The Piezoelectric Effect: Core Principles of Piezoceramic Technology

Piezoelectric Working Principle, Perovskite and Polarization

Piezoelectricity refers to the property of certain crystals that produce electric charges under compression or tension, known as the direct piezoelectric effect. In contrast, an external electric field will cause these crystals to deform in a regulated manner, which is defined as the inverse piezoelectric effect. The polarity of the generated charges is determined by the crystal orientation and the direction of applied force.
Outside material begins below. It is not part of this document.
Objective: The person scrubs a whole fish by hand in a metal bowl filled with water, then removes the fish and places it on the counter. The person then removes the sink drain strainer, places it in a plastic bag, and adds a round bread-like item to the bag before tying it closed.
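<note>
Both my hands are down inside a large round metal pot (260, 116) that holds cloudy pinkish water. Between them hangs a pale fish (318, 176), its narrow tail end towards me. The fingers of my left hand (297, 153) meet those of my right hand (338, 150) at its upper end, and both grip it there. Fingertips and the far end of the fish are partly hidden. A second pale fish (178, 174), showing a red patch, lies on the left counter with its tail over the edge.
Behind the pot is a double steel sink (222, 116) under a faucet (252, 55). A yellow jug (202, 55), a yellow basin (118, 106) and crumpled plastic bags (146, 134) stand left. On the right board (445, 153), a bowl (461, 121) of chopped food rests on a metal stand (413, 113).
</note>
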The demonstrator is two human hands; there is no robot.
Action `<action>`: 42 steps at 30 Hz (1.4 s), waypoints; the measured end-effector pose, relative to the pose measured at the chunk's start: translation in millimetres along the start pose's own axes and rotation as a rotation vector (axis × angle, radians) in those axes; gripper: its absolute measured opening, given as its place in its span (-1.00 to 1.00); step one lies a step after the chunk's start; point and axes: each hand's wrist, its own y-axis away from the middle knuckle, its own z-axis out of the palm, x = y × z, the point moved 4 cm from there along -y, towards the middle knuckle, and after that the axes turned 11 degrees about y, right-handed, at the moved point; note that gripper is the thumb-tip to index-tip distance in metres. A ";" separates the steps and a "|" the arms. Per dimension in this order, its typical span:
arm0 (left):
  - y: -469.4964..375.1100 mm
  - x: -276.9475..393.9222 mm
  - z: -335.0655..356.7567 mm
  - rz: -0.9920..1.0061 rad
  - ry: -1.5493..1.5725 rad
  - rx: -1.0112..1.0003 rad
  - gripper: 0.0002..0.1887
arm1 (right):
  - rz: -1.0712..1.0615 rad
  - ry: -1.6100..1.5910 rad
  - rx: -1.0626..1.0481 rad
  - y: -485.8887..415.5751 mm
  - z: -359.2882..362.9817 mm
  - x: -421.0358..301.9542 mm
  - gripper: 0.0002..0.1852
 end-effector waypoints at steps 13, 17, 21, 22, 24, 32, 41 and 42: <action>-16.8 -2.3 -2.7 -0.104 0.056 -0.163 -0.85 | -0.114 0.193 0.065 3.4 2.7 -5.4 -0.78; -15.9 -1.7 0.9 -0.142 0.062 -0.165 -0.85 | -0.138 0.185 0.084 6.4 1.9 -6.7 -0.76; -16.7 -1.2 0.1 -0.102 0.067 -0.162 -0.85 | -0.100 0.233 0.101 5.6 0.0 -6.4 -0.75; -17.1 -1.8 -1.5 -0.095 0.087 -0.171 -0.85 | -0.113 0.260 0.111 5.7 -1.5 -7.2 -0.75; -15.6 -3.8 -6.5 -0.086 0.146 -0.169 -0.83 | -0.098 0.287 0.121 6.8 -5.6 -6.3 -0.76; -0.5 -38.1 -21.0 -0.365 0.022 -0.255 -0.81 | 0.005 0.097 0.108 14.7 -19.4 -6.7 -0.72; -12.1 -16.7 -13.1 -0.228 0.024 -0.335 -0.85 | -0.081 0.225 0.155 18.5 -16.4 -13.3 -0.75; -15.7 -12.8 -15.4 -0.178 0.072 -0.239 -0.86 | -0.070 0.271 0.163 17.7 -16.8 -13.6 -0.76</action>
  • The Direct Piezoelectric Effect:

The ability of specific crystals to generate an electrical charge when subjected to mechanical force, such as pressure or tension. The polarity of the generated charge is directly determined by the orientation of the crystal relative to the direction of the applied force.

  • The Inverse Piezoelectric Effect:

Conversely, when these same crystals are exposed to an external electric field, they undergo a controlled physical deformation.

Material Structure & Polarization

Ceramics exhibiting piezoelectric properties belong to the group of ferroelectric materials. Today’s systems are almost exclusively based on lead zirconate titanate (PZT); i.e., they consist of mixed crystals of lead zirconate (PbZrO3) and lead titanate (PbTiO3). Piezoceramic components have a polycrystalline structure comprising numerous crystallites (domains) each of which consists of a plurality of elementary cells. The elementary cells of these ferroelectric ceramics exhibit the perovskite crystal structure, which can generally be described by the structural formula A2+B4+O32-.

Schematic diagram of an ideal perovskite structure, neglecting distortions due to spontaneous polarization below Curie temperature. The bivalent cation is located in the center of the cube, while the tetravalent cations form the cube corners. The bivalent anions are located in the center of each cube edge in this illustration. For the PZT (lead zirconate titanate) mixed crystal, the formula is: A: Pb2+, B: Ti4+ / Zr4+

Piezoelectric Properties through Polarization

Image: Before, during and after polarisation

Achieving Piezoelectric Properties

Immediately following the manufacturing (sintering) process, a ceramic body’s internal domains are statistically distributed and randomly oriented. At this stage, the macroscopic material is entirely isotropic and displays no piezoelectric properties.

To activate its piezoelectric capabilities, the material must undergo polarization:

  1. The ceramic body is exposed to a powerful direct current (DC) electric field.
  2. This strong field forces the internal electric dipoles to align uniformly in the direction of the field.
  3. Once the DC field is removed, the dipoles permanently lock into place (remanent polarization), which is the fundamental requirement for the material to exhibit functional piezoelectric behavior.